The use of this type of material is not new and, in the cement industry, it has been carried out for several decades, due to its pozzolanic, morphological, and micro-aggregated effects, which can be used to produce concrete with adequate properties and worthy yields [20, 21]. Furthermore, the benefits of using this type of materials are better workability, reduced bleeding and less water demand, improved resistance to corrosion of reinforcing bars, reduced drying shrinkage, better resistance to alkali-silica reactivity, reduced carbon footprint in the concrete industry, etc. [20, 21, 22, 23, 24, 25, 26].

The type of raw material from which the biochar comes, and the burning temperatures affect the suitability of use in cementitious binder systems.

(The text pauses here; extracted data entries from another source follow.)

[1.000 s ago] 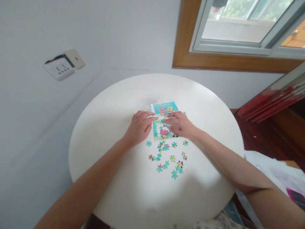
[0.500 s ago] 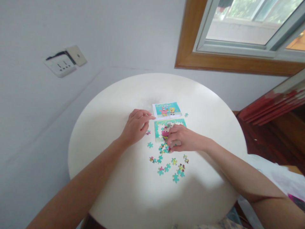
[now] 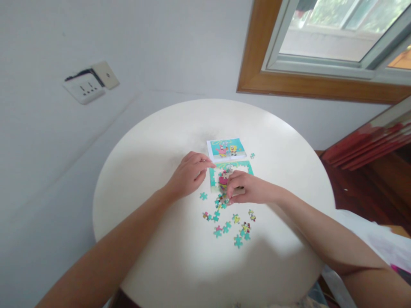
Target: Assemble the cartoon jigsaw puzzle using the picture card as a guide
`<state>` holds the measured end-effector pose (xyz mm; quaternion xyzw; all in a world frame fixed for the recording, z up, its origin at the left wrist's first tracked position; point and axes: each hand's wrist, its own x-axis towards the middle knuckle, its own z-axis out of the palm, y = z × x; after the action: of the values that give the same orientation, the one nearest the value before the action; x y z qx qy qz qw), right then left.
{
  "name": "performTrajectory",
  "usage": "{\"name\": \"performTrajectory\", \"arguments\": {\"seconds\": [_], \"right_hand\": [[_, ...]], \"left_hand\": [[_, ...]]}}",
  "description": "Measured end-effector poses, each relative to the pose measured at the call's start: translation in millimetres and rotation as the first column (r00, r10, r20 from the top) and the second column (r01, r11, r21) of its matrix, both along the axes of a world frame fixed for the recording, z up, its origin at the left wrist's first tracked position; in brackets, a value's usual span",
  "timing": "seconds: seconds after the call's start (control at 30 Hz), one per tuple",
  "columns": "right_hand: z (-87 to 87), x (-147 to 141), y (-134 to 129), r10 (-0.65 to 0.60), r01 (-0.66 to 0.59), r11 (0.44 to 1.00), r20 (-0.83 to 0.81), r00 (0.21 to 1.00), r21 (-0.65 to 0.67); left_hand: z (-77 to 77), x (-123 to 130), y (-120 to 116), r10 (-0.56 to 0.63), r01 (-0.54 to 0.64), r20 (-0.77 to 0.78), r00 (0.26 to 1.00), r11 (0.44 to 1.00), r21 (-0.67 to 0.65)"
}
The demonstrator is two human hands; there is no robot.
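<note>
A partly filled jigsaw puzzle [image 3: 213, 182] with a teal border lies at the middle of the table. Just behind it is a picture card [image 3: 226, 148] showing a pink and a yellow cartoon figure. My left hand [image 3: 190, 174] rests at the puzzle's left side, fingers apart, a fingertip at its upper left corner. Over the puzzle's right part and lower edge is my right hand [image 3: 243, 187], thumb and fingers curled together by a small pile of pieces [image 3: 221, 201]; whatever they pinch is too small to make out. More loose pieces [image 3: 238, 241] are scattered nearer to me.
The round white table [image 3: 144, 149] stands against a wall with a socket [image 3: 85, 87]. One stray piece [image 3: 252, 155] lies right of the card. A wood-framed window [image 3: 289, 81] is at upper right, with a red curtain [image 3: 362, 147] below.
My left hand has shifted right and slightly toward me, now covering the piece that lay beside the puzzle. My right hand's fingers have drawn closer together near the pile.
</note>
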<state>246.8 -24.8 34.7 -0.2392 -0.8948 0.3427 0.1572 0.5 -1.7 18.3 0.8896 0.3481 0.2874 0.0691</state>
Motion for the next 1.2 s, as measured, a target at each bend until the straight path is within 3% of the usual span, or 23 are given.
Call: {"name": "performTrajectory", "arguments": {"seconds": [0.13, 0.27, 0.37, 0.5, 0.63, 0.8, 0.93, 1.03, 1.2], "right_hand": [[-2.8, 0.0, 5.4, -0.259, 0.257, 0.966, -0.124, 0.958, -0.027], [-6.1, 2.3, 9.8, -0.405, 0.407, 0.913, -0.133, 0.905, -0.011], [-3.5, 4.3, 10.2, -0.337, 0.338, 0.941, -0.130, 0.932, -0.014], [1.2, 6.8, 7.9, -0.125, 0.126, 0.992, -0.034, 0.992, 0.022], [1.5, 9.6, 3.2, 0.012, -0.021, 0.996, 0.112, 0.994, 0.088], [0.7, 2.3, 0.4, -0.072, 0.042, 0.982, 0.156, 0.985, 0.186], [-1.7, -24.2, 7.4, -0.217, 0.166, 0.937, 0.139, 0.966, 0.306], [-7.3, -48.0, 17.4, -0.263, 0.168, 0.904, 0.200, 0.944, 0.394], [-15.7, -69.3, 33.1, -0.305, 0.202, 0.897, 0.219, 0.927, 0.394]], "left_hand": [[1.2, 4.7, -3.6, -0.071, 0.070, -0.029, 0.997, 0.997, -0.030], [6.4, -1.7, -0.8, 0.014, -0.014, -0.069, 0.998, 1.000, 0.000], [9.4, -15.9, 7.1, 0.095, -0.096, -0.095, 0.991, 0.995, -0.003], [10.8, -33.0, 15.3, -0.011, -0.024, -0.204, 0.979, 0.986, -0.164], [10.4, -37.5, 15.6, -0.083, 0.010, -0.250, 0.965, 0.960, -0.280], [5.8, -38.1, 14.1, -0.076, -0.019, -0.302, 0.950, 0.955, -0.297], [3.1, -39.6, 13.5, -0.035, -0.058, -0.292, 0.956, 0.951, -0.305], [2.3, -40.7, 13.5, -0.003, -0.093, -0.298, 0.954, 0.947, -0.309], [2.0, -42.1, 14.0, -0.003, -0.101, -0.303, 0.953, 0.939, -0.328]]}}
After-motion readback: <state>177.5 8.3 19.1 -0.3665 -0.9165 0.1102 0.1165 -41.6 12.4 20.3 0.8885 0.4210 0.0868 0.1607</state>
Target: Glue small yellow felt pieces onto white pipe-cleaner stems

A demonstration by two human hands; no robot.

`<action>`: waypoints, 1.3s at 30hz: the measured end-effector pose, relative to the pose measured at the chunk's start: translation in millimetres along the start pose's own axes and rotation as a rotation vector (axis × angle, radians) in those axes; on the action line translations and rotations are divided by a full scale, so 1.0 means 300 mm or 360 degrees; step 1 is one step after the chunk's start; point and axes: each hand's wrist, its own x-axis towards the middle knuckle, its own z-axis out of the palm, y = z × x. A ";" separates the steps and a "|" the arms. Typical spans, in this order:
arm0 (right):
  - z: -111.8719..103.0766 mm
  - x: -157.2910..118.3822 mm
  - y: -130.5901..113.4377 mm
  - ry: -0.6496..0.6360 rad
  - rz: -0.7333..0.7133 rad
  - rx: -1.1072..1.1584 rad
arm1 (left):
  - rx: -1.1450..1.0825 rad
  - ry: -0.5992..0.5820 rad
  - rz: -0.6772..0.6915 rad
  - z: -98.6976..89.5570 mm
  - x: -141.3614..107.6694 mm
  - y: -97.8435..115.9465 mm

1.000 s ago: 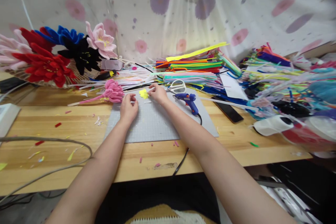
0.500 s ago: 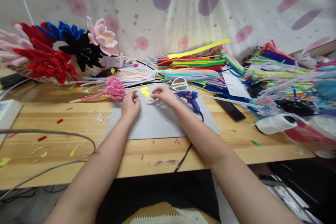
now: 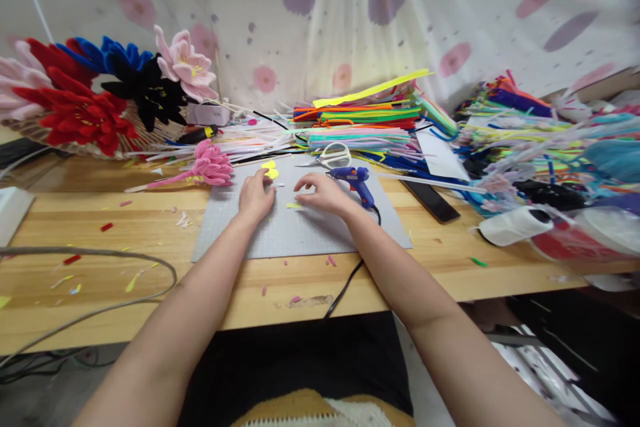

However, the most widely used by-product in the cement industry is fly ash, which is traditionally used in a range of 5–50% by mass per Portland cement [27, 28, 29, 30], although more recent studies have shown that even 60% replacements with fly ash are adequate [31, 32]. Nevertheless, some authors argue that it is still necessary to perform laboratory tests before the use of any particular mix design, because the behavior and performance of cements based on Portland cement is not as predictable [33]. Not all types of fly ash and biochar can be used as a substitute for cement, since some must be activated by chemical methods (borax or NaOH) or by physical methods; others can just be activated and some cannot even be used directly with concrete [34, 35, 36, 37, 38]. These differences then prevent a more extensive use of these materials, especially hundreds of millions of tons of fly ash and biochar that do not comply with current regulations [39, 40] and that are currently being deposited in open dumps, especially in developing countries such as Colombia.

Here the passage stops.